> **Task directions**
Look through the listing below and write out exactly the lines from the line with "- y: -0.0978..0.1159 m" to the line with "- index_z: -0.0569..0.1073", both included, and no others.

> **Supplied material**

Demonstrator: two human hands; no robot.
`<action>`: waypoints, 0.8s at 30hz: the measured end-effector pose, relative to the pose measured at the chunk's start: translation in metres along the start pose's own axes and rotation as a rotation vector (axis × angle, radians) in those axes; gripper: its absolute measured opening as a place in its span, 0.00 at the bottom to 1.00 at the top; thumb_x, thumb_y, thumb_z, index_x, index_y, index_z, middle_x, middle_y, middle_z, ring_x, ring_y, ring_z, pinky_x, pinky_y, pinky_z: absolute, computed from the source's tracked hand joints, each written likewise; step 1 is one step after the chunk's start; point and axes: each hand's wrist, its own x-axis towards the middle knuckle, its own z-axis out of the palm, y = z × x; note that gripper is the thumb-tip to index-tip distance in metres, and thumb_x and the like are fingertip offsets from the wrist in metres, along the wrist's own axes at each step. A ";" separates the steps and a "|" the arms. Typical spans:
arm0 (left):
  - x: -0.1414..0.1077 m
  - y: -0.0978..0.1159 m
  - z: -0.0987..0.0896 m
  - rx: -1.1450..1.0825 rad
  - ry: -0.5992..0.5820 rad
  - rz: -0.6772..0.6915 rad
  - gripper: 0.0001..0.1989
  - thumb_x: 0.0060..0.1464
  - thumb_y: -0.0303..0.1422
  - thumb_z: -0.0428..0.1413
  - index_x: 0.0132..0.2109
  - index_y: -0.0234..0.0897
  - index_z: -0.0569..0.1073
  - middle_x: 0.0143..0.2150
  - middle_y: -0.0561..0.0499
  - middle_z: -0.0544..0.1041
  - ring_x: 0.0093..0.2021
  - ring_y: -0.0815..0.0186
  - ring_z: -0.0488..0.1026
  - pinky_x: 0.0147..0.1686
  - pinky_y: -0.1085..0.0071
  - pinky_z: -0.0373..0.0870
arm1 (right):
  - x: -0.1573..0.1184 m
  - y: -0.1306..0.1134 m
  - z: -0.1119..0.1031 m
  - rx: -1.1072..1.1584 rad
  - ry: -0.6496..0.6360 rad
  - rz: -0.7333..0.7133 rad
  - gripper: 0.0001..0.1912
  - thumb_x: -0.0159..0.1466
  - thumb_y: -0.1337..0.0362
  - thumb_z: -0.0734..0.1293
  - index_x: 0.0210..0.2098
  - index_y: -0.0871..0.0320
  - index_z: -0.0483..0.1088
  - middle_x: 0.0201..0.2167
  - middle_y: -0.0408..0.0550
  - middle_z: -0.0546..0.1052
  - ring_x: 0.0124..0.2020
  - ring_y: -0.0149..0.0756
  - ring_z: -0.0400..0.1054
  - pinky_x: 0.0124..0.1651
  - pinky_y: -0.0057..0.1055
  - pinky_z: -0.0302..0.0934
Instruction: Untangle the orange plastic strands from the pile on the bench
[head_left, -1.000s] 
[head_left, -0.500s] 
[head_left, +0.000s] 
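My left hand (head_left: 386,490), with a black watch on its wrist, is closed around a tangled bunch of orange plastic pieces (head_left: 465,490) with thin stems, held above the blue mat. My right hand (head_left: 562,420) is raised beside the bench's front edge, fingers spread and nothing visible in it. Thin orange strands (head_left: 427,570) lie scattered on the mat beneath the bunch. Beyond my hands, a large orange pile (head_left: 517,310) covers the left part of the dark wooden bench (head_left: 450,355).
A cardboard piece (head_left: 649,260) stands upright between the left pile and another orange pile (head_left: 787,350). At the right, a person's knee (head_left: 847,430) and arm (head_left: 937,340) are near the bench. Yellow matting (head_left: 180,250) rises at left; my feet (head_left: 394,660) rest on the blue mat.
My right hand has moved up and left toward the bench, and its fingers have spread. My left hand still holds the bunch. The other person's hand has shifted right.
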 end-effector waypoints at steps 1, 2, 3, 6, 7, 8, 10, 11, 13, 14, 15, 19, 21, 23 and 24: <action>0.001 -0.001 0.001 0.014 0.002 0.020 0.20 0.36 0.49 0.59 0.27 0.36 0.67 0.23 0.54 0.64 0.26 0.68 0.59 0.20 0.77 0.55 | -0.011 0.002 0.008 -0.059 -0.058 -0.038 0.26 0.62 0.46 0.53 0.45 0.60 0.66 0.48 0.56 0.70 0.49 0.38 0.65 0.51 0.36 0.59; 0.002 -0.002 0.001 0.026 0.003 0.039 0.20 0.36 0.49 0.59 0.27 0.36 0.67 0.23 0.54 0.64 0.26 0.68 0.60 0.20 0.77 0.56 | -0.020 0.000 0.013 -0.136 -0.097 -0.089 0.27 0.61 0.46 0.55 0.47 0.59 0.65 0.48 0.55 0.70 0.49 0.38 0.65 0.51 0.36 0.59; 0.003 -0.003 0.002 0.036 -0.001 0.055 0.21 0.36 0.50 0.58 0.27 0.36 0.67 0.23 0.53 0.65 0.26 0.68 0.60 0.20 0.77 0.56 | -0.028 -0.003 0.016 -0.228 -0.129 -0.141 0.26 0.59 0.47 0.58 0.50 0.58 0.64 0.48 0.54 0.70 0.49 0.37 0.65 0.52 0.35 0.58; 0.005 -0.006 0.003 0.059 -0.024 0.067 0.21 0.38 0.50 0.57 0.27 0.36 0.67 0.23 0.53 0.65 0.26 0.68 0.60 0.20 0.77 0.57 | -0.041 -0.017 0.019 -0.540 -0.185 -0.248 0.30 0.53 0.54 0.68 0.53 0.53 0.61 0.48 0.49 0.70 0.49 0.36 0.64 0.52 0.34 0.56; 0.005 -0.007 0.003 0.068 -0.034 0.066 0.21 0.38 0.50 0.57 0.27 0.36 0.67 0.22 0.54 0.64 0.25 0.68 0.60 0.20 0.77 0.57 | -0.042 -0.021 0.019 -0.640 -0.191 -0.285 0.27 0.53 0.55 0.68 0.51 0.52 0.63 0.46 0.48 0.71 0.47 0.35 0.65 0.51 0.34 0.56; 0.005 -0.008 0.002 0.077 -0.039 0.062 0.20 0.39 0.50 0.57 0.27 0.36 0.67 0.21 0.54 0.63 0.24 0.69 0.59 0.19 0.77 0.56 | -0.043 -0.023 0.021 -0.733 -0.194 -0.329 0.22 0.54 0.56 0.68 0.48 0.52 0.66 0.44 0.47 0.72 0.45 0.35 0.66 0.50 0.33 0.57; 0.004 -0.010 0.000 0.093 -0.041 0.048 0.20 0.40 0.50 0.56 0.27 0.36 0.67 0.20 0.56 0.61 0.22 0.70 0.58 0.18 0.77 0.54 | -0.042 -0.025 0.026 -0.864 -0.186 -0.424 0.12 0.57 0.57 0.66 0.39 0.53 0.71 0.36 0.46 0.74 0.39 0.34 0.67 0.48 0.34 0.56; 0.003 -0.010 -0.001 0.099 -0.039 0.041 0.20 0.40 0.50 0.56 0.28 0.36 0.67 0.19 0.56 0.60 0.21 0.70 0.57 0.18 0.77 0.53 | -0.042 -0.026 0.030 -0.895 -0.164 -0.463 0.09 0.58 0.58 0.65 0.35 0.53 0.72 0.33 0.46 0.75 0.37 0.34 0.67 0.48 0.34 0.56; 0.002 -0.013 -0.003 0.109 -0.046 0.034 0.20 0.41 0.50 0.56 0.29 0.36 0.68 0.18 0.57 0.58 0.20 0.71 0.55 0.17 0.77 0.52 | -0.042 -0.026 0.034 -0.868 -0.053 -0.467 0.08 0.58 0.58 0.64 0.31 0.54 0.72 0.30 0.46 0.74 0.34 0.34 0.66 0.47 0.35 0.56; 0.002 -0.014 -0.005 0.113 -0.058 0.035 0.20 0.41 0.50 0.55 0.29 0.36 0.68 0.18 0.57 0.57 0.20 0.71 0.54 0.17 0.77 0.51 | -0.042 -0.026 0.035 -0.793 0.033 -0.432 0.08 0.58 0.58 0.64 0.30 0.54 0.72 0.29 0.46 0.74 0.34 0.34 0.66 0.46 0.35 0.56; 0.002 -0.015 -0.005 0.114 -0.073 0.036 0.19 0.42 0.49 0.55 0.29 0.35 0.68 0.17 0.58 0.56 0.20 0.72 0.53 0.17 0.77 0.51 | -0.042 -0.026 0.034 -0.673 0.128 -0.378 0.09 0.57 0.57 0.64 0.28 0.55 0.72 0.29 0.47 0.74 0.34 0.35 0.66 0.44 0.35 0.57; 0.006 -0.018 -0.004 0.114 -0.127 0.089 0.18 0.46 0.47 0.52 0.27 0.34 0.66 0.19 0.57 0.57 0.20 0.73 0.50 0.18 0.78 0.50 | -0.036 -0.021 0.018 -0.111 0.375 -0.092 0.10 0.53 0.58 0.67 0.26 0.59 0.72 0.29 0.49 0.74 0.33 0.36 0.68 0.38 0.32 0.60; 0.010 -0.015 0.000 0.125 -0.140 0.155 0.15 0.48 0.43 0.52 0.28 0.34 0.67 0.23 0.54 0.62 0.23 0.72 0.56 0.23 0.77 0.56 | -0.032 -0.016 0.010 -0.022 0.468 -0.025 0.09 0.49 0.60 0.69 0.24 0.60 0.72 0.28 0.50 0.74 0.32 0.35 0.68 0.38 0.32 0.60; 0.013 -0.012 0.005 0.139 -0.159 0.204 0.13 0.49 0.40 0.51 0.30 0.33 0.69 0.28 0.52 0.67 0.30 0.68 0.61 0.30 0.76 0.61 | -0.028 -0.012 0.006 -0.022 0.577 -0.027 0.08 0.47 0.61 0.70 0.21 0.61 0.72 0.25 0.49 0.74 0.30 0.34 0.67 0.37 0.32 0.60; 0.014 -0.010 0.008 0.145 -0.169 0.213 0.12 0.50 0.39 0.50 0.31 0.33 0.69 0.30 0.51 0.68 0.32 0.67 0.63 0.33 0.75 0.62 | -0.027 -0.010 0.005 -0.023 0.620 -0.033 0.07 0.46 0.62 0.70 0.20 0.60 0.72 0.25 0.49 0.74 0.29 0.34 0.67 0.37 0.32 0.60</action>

> **Your response**
  - y: -0.0978..0.1159 m
  - z: -0.0987..0.0896 m
  - rx: -1.1450..1.0825 rad
  - ry: -0.5992..0.5820 rad
  - rz: -0.6772..0.6915 rad
  - gripper: 0.0001..0.1989
  - thumb_x: 0.0060..0.1464
  - thumb_y: -0.0303..0.1422
  - thumb_z: -0.0428..0.1413
  - index_x: 0.0132..0.2109
  - index_y: -0.0234..0.0897
  - index_z: -0.0569..0.1073

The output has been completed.